In the North Islington Labour party Pat is particularly remembered for her strength in supporting people, and in spotting need, yet she was never self-righteous, nor did she moralise. Jeremy Corbyn MP says: "Pat was an extraordinary woman who gave so much support to so many, and worked towards peace and justice in our troubled world. he made us all think positively about ourselves and our lives. She was a great inspiration to me."
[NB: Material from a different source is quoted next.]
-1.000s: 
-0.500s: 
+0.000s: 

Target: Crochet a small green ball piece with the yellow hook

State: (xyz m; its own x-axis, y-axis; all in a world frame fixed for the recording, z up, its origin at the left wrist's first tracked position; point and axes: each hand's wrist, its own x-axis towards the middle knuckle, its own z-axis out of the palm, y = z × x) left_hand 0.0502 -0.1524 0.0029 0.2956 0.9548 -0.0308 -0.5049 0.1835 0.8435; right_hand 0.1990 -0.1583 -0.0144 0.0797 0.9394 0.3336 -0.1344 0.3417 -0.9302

Pat trained at the Tavistock Clinic in London and developed an undogmatic, broadly Kleinian approach to psychotherapy. She ran workshops at the Women's Therapy Centre in north London on sexuality and ageing. With Sue Krzowski she edited the anthology In Our Experience: Workshops at the Women's Therapy Centre (1988), to which she contributed a chapter on intimacy.

As well as practising privately, Pat worked as a psychoanalytic consultant to the staff group on the eating disorders unit at St Ann's hospital, Tottenham. In a published article, Thinking About Feelings, she wrote movingly and insightfully about the demands on the staff working with severely anorexic patients.

In 2004, Pat became a trustee of the Maya Centre, which provides free year-long psychodynamic therapy to economically and socially deprived women. Many of the trustees have said how valuable Pat's clinical experience and her thoughtfulness were; she characteristically would wait a long time in a discussion before making a carefully considered contribution. In her retirement, she worked as a volunteer at the Refugee Therapy Centre.

Pat was a woman of immense kindness, courage and optimism, who persisted in her political commitments right up to her death.

She is survived by Ben and David, her daughters-in-law, Amanda and Rebecca, and four grandsons, Isaac, Jude, Ethan and Joseph.